======== DATA EXCERPT
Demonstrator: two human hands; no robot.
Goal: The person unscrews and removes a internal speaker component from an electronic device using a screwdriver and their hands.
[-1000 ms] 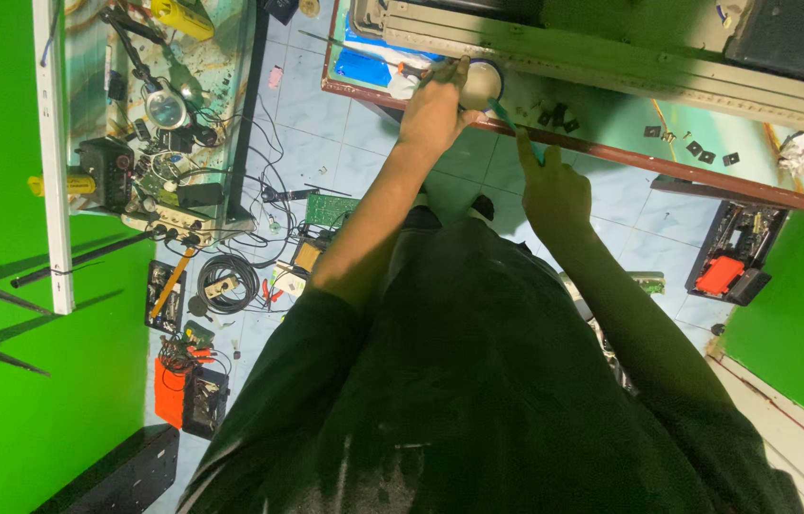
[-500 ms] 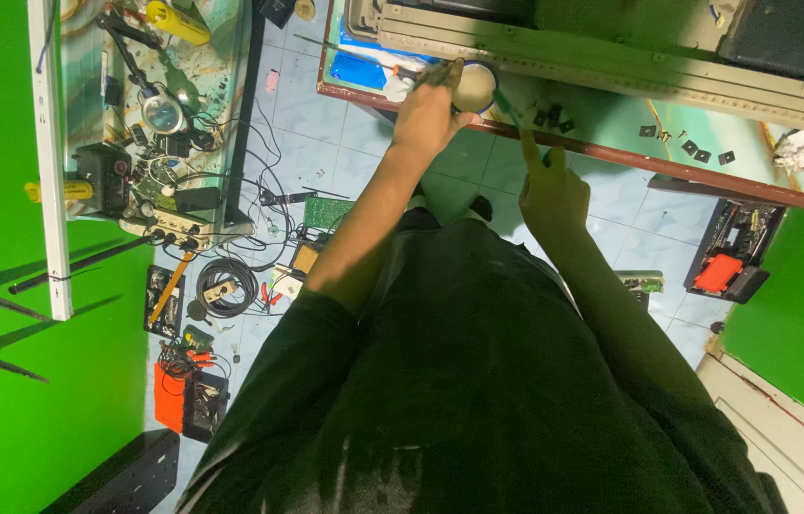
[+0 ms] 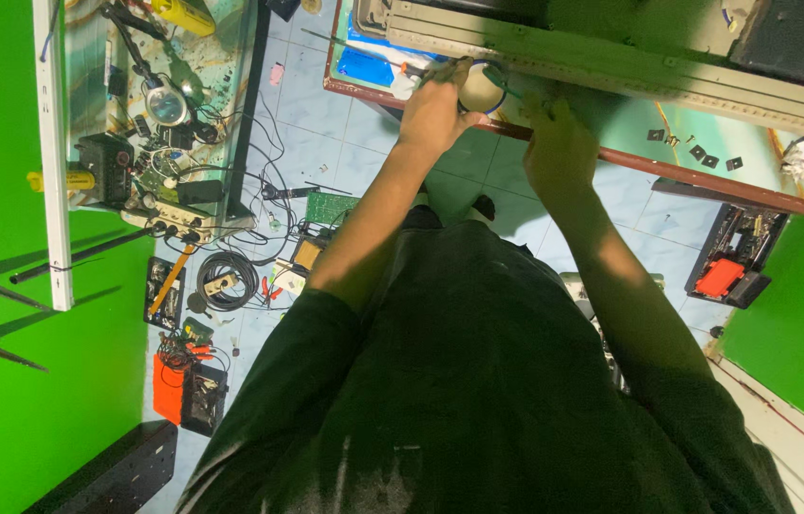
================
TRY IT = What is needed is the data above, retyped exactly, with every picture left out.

EXERCISE RESULT =
Demonstrator: two human hands; no robot.
Goal: The person unscrews and removes a internal speaker component from an electronic device using a screwdriver and their hands.
[-1000 ms] 
[-500 ms] 
[+0 ms] 

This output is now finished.